The impacts of information technology on business performance has been a focus of research in recent years. In this regard, contingency models based on the notion of “fit” between the organization's management of IT, its environment, strategy, and structure seem to show promise. Six perspectives are examined as they pertain to the relationships between the firm's environmental uncertainty, its strategic orientation, its structure, its strategic management of IT, and its performance, namely moderation, mediation and matching as bivariate approaches to fit, and covariation, profile deviation and gestalts as systems approaches. These relationships are analyzed by means of an empirical study of 110 small enterprises. Results obtained from applying and comparing the six perspectives illustrate their significant differences and confirm the need for conceptual and methodological rigor when applying contingency theory in strategic information technology management research.

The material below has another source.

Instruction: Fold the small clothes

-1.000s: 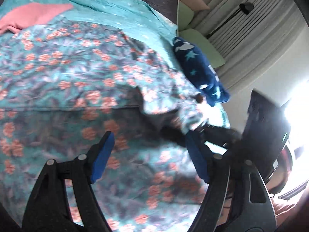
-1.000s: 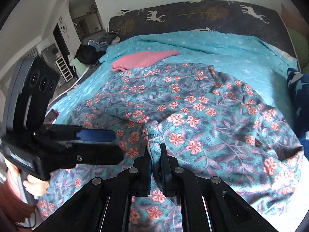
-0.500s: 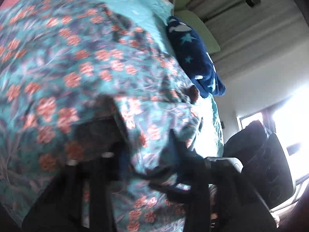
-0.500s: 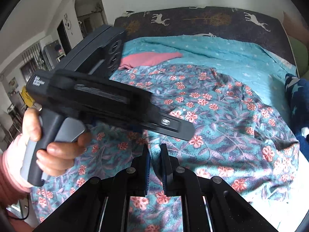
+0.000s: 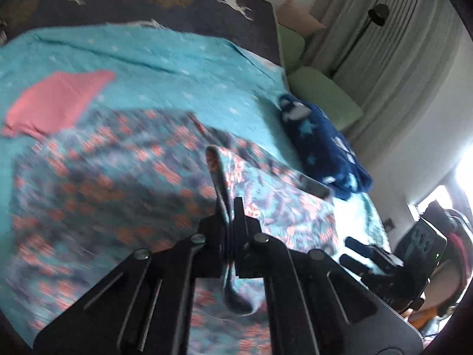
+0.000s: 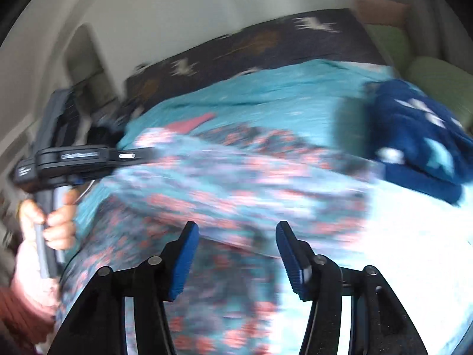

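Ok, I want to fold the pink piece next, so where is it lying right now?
In the left wrist view the pink garment lies flat at the left on the turquoise bedspread, just beyond the floral garment, below the dark headboard.

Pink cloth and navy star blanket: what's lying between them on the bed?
Left wrist view: only bare teal bedspread lies between the pink cloth and the navy star blanket.

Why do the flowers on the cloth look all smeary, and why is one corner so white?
Right wrist view: the whole picture is smeared sideways by motion, so the flowery cloth blurs, and window light washes the lower right white. Left wrist view: the cloth is blurry on the left but sharp where the left tongs pinch it; glare burns out the right edge.
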`<action>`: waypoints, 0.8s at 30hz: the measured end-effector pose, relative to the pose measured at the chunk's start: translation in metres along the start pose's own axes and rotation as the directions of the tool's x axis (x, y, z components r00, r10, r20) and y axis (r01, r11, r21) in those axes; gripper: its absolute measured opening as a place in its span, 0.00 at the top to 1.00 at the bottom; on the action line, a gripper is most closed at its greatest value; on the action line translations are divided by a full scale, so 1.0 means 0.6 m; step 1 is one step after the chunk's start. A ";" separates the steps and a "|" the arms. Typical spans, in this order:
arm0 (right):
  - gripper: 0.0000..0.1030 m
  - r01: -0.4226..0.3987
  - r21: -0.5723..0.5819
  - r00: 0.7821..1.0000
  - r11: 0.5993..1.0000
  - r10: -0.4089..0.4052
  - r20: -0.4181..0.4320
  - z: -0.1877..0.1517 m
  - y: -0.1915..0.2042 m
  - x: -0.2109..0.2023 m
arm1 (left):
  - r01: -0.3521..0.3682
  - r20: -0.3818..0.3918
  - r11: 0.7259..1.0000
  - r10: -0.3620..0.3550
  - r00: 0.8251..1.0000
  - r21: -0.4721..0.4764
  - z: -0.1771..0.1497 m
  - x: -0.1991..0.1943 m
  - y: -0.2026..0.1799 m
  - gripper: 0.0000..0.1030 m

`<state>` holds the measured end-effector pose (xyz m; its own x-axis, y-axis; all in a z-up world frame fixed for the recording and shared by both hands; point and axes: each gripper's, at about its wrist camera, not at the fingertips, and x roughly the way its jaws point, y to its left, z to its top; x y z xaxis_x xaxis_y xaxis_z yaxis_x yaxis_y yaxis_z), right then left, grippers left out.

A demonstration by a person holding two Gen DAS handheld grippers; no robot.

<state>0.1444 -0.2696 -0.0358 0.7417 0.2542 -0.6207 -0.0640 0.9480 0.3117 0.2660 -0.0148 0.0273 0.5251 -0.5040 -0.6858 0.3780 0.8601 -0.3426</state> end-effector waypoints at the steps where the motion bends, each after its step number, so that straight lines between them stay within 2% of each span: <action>1: 0.43 0.030 0.018 1.000 0.999 -0.029 -0.007 0.000 -0.010 0.002 | -0.021 0.001 1.000 0.021 1.000 0.007 0.005 -0.003 0.004 0.95; 4: 0.43 0.082 0.045 0.996 0.996 -0.079 -0.051 -0.004 -0.026 0.017 | -0.109 -0.012 0.994 0.109 0.994 0.026 0.033 -0.008 0.024 0.95; 7: 0.42 0.062 0.004 0.994 0.998 -0.061 -0.093 -0.006 -0.007 0.037 | -0.185 0.006 0.982 0.185 0.983 0.032 0.061 -0.020 0.040 0.95; 12: 0.31 0.032 -0.134 0.991 0.990 -0.049 -0.126 -0.007 0.052 0.067 | -0.206 0.066 0.978 0.205 0.977 0.023 0.098 -0.061 0.052 0.95; 16: 0.30 0.130 -0.236 0.978 0.963 -0.164 -0.131 0.011 0.082 0.119 | -0.240 0.138 0.971 0.238 0.961 -0.001 0.118 -0.097 0.058 0.95; 18: 0.30 0.202 -0.200 0.963 0.959 -0.232 -0.140 0.026 0.069 0.148 | -0.256 0.185 0.967 0.255 0.949 -0.021 0.118 -0.120 0.067 0.95; 19: 0.31 0.238 -0.132 0.956 0.962 -0.256 -0.142 0.036 0.052 0.157 | -0.270 0.225 0.962 0.272 0.936 -0.040 0.114 -0.140 0.077 0.95; 20: 0.31 0.252 -0.069 0.956 0.965 -0.259 -0.139 0.041 0.034 0.156 | -0.281 0.249 0.958 0.285 0.925 -0.055 0.112 -0.152 0.085 0.95; 22: 0.31 0.220 0.072 0.971 0.973 -0.211 -0.113 0.053 -0.001 0.147 | -0.317 0.286 0.943 0.331 0.899 -0.098 0.102 -0.173 0.114 0.95; 24: 0.31 0.230 0.086 0.970 0.969 -0.222 -0.096 0.055 -0.006 0.141 | -0.316 0.262 0.940 0.339 0.903 -0.128 0.093 -0.171 0.142 0.95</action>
<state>0.2298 -0.2580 -0.0657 0.6699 0.0544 -0.7405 0.1664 0.9609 0.2212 0.2869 0.1057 0.1046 0.8026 -0.1841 -0.5673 0.0920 0.9780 -0.1872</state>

Since the publication, in 1961, of Burns and Stalker's pioneering work, the idea that there is no one best way to manage an organization has been the underlying assumption of a great number of research models, in several areas of study. Organization theorists have focused on the study of contingency models that share the “underlying premise that context and structure must somehow fit together if the organization is to perform well” [2, p. 514]. In strategic management, the general axiom of contingency theory is that no “strategy is universally superior, irrespective of the environmental or organizational context” [3, p. 424]. Contingency models, which hypothesize that there is no best way to organize, have also been proposed and tested in IS, be it for studying strategies for information requirements determination [4], individual impacts of information technology [5], IT impact on learning [6], the impact of IT problem solving tools on task performance [7] and [8], or IT impacts on organization performance [9], [10] and [11].
While they agree that contingency theory has been an important contributor to the advancement of knowledge, several authors have deplored the fact that researchers were not cautious or consistent enough in defining the concept of fit — which is central to any contingency model — and in selecting the most suitable data analysis approach to a given definition of fit [2], [12], [13] and [14]. Definitional rigor is critical, since different conceptual definitions of fit imply different meanings of a contingency theory and different expected empirical results [2]. This lack of definitional and methodological rigor has led to inconsistent results and could eventually alter the very meaning of a theory [3], [13], [15] and [16].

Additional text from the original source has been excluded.